Sometimes this is the reason why I don't say anything or only tell a few people or don't share it because then I will discover that I am allowed to be me, an angry, black woman.

(gets back to the circled part). Robbed. I didn't like that the examples of angry black women around me and what I saw everywhere, were feeling robbed. Why? Because I did not believe in lack or struggle, as a child. To me, there was no such thing. It was confusing. Be angry. Feel robbed. There is enough. Be grateful. There isn't enough, fight for what you want. Trust God. Ask God. And yet, I couldn't.

Yet, I sit here, writing this as an angry woman, not because I "lost" money last night. I was not angry because I did not feel robbed. Or did I? Did I feel robbed by life, secretly? I don't know.
But I also doubt it. I thought... Mmmm these people must be so desperate, their plan was clever, loads of work and that it is not my stuff entirely, but I can learn from it.

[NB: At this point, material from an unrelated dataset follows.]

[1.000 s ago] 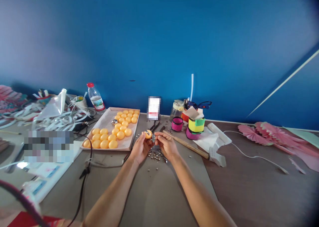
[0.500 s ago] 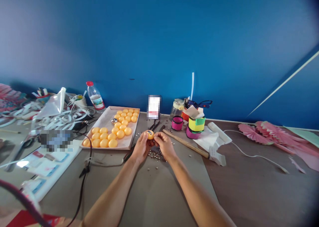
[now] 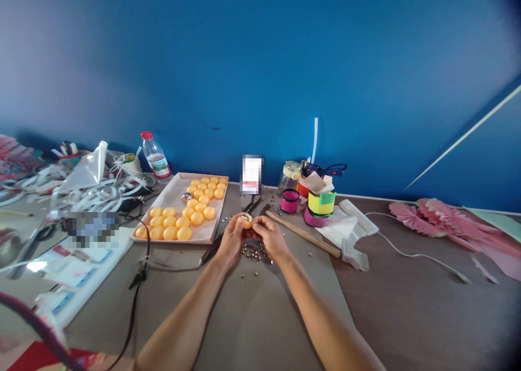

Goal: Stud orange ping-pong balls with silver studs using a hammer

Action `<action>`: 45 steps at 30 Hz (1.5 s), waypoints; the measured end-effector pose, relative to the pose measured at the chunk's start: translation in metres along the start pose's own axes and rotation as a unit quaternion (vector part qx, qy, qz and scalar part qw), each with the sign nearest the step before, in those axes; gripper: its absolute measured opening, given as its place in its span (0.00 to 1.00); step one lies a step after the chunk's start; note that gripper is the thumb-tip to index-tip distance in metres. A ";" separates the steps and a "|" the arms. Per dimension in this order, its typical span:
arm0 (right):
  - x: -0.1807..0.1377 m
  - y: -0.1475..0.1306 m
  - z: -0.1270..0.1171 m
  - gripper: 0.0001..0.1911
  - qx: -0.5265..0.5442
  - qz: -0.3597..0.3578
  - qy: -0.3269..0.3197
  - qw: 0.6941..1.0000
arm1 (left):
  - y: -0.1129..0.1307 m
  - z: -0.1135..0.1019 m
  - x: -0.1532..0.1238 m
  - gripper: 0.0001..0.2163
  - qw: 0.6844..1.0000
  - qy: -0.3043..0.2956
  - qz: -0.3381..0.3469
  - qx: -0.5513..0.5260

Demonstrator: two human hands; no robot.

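Observation:
Both of my hands meet over the middle of the table around one orange ball [image 3: 246, 221] with a few shiny studs on it. My left hand [image 3: 230, 240] grips the ball from the left. The fingers of my right hand [image 3: 270, 236] are pinched against the ball's right side; whether they hold a stud is too small to tell. Under my hands lies a scatter of small silver studs [image 3: 253, 254]. A shallow tray [image 3: 173, 196] with several plain orange balls [image 3: 183, 219] and one silver-covered ball [image 3: 186, 197] sits just left of my hands.
A wooden stick [image 3: 303, 234] lies to the right of my hands, with colourful tape rolls [image 3: 319, 204], a jar [image 3: 288, 177] and white cloth behind it. A water bottle [image 3: 155, 158], white ribbons [image 3: 97, 192] and black cables [image 3: 140, 262] are on the left, pink paper fans [image 3: 439, 213] far right.
My right hand has moved in from beside the ball until its fingers press on it. The ball has turned slightly in my left hand.

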State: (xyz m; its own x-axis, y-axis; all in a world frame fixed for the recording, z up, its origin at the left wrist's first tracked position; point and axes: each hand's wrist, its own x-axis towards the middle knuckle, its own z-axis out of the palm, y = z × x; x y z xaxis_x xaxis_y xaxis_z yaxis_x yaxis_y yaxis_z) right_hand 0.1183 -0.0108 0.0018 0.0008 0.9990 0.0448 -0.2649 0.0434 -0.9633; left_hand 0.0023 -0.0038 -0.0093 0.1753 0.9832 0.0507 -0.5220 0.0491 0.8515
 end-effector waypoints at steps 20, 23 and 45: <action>0.004 0.008 -0.003 0.12 -0.024 0.023 0.012 0.999 | -0.004 0.000 0.000 0.17 0.987 0.029 0.052 0.148; 0.005 0.005 -0.006 0.12 0.000 0.014 -0.011 1.000 | -0.005 0.000 0.000 0.19 0.991 0.016 0.049 0.126; -0.004 -0.008 -0.026 0.10 -0.638 -0.122 -0.085 0.755 | 0.009 -0.004 0.004 0.16 0.997 0.050 -0.004 -0.060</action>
State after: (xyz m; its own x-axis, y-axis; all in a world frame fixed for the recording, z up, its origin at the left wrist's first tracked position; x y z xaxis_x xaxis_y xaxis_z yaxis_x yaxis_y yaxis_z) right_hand 0.1452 -0.0146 0.0025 -0.2528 0.9486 0.1902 0.8691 0.3090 -0.3863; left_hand -0.0053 0.0017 -0.0036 0.0986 0.9950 -0.0143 -0.6175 0.0725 0.7832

I sit here realizing that it is a freedom to be angry. Or to leave space for that anger.

I didn't think of the possibility that maybe being angry was being free and that I was taught that an angry woman was something I shouldn't be and should judge because they are not grateful for the little they received, and that wanting different is wanting more and that is wrong.

I think healthy anger is more than okay. I just didn't know what that looked like in communication. I still don't. For now it still looks like silence. It isn't silly. It's crippling. When I don't allow myself to be angry, it feels like sleep paralysis, my mouth is shut closed, and I can't breathe. The thought of saying something brings up feelings of wanting to die.

Truly. And that is 'normal'. In my world it was normal. But it is changing, slowly. I want to feel less anger towards myself. I want to stop beating myself up to a pulp with the blunt version of the truth (I've heard twice in one week about the story of the hammer where we beat ourselves up just to enjoy the feeling of relief when we stop, in between the beatings).

I have lost more than money this week. But I've learned that losing stuff, physical things, or even when it seems like you lost faith in others (or yourself), you make space.

Maybe it is space to become something other than angry, like peaceful. Or space to become angry and be at peace with it.

It'll come to me. I'll stay on the path. I have wonderful guides. I haven't ever truly been lost. That too was also just a feeling.